- **Exercise objective**:
Which lines of the data contain the string "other"? Copy every one.
== Segment start ==
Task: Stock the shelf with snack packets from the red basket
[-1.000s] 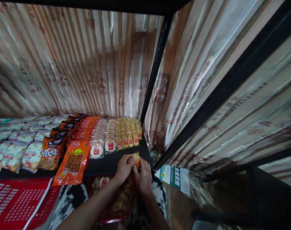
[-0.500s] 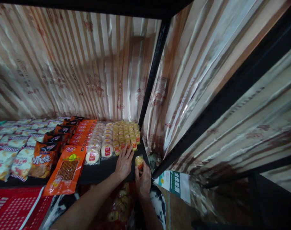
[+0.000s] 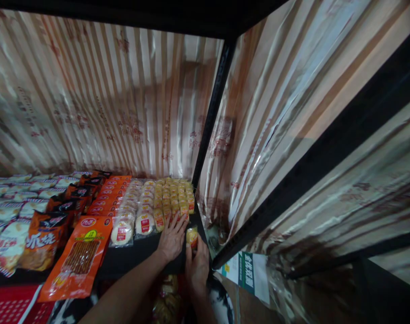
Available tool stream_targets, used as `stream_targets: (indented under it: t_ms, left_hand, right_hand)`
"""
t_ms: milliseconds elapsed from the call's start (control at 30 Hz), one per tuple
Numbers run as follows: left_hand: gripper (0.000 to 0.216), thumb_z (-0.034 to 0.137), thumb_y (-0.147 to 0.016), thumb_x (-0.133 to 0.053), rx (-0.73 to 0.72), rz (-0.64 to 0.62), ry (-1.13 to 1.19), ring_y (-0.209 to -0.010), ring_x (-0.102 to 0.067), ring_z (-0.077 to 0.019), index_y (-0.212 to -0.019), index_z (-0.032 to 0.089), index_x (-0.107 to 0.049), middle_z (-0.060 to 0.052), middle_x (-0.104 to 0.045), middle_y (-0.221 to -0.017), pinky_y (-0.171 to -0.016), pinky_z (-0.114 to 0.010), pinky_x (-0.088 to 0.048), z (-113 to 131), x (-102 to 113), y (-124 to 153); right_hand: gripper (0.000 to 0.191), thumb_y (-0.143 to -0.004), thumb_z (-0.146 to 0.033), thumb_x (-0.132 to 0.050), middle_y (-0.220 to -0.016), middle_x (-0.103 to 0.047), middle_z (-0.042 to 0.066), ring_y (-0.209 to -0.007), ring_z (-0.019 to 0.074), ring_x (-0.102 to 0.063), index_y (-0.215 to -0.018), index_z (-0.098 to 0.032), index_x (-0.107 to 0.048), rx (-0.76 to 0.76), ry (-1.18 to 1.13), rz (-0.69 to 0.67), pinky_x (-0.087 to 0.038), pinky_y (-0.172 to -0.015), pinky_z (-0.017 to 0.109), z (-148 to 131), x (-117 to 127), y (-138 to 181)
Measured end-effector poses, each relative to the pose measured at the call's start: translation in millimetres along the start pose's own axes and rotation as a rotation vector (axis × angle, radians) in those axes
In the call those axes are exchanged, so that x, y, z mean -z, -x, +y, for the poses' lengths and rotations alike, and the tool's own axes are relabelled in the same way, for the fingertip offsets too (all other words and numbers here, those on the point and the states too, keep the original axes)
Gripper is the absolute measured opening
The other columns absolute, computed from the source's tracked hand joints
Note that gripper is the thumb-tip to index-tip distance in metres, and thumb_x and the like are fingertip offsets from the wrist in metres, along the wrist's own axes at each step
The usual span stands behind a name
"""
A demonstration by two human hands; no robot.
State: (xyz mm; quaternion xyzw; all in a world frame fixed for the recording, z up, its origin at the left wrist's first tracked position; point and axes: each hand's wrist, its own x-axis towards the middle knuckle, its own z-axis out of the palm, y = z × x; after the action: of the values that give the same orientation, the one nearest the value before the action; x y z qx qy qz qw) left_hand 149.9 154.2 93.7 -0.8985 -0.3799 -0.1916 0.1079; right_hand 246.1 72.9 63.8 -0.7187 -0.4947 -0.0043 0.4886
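Note:
My left hand (image 3: pixel 173 237) lies with fingers stretched against the front of the rows of small yellow snack packets (image 3: pixel 159 218) on the black shelf. In my right hand (image 3: pixel 198 263), between thumb and fingers, is one yellow snack packet (image 3: pixel 191 235) with a red label, near the shelf's right end. Left of the yellow rows stand round white packaged cakes (image 3: pixel 145 224) with red labels. Clear packs of similar white cakes (image 3: pixel 123 231) come beside them.
Orange stick-snack bags (image 3: pixel 81 256), orange-and-black bags (image 3: pixel 41 243) and white snack bags (image 3: pixel 11 245) fill the shelf leftward. A black post (image 3: pixel 211 108) rises at the right corner. Below are a red basket (image 3: pixel 9 303) and more yellow packets (image 3: pixel 167 301).
The view has shifted, so the shelf appears lower and slightly left. My right hand, still holding the yellow packet, is a little closer to the left hand, which stays on the rows.

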Motion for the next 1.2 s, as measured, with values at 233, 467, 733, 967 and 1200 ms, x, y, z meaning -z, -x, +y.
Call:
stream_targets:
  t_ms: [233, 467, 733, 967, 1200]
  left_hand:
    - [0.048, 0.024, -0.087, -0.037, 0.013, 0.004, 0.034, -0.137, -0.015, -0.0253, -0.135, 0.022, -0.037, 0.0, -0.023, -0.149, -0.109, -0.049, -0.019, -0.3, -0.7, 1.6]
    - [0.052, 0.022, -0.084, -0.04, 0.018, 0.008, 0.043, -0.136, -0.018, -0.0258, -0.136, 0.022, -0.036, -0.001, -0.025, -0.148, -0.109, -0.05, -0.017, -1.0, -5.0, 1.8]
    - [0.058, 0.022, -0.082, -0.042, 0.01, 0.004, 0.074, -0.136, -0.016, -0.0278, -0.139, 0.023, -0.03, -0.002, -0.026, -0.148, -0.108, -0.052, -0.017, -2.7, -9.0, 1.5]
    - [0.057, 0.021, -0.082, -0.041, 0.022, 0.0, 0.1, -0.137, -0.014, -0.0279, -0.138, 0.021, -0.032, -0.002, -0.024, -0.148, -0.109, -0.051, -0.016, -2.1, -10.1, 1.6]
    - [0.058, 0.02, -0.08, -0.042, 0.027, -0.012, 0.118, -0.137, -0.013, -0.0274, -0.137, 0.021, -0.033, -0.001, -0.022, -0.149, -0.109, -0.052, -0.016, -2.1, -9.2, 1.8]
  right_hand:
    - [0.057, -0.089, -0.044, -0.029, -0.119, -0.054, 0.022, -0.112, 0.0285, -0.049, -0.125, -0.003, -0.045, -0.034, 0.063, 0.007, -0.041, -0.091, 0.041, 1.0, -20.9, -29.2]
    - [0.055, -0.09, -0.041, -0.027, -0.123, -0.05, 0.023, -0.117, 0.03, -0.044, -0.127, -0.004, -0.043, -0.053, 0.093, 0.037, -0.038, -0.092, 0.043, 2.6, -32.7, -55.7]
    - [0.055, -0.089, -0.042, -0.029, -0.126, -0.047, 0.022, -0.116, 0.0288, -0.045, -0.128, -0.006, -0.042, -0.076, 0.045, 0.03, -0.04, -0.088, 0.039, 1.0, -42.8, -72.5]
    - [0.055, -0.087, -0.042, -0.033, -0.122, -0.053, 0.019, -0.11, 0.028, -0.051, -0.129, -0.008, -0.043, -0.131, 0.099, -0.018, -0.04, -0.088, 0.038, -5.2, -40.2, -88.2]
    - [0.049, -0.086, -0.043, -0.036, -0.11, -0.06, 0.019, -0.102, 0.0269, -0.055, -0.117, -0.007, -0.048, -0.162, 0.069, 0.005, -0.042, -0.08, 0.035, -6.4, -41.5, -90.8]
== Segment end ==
- **Completed exercise**:
In the call those axes are exchanged, so that x, y, z mean -z, -x, +y, for the poses' lengths and rotations alike, and the tool's own axes are relabelled in the same way, for the fingertip offsets too (all other words and numbers here, those on the point and the states too, keep the original axes)
The other columns absolute, computed from the source's tracked hand joints

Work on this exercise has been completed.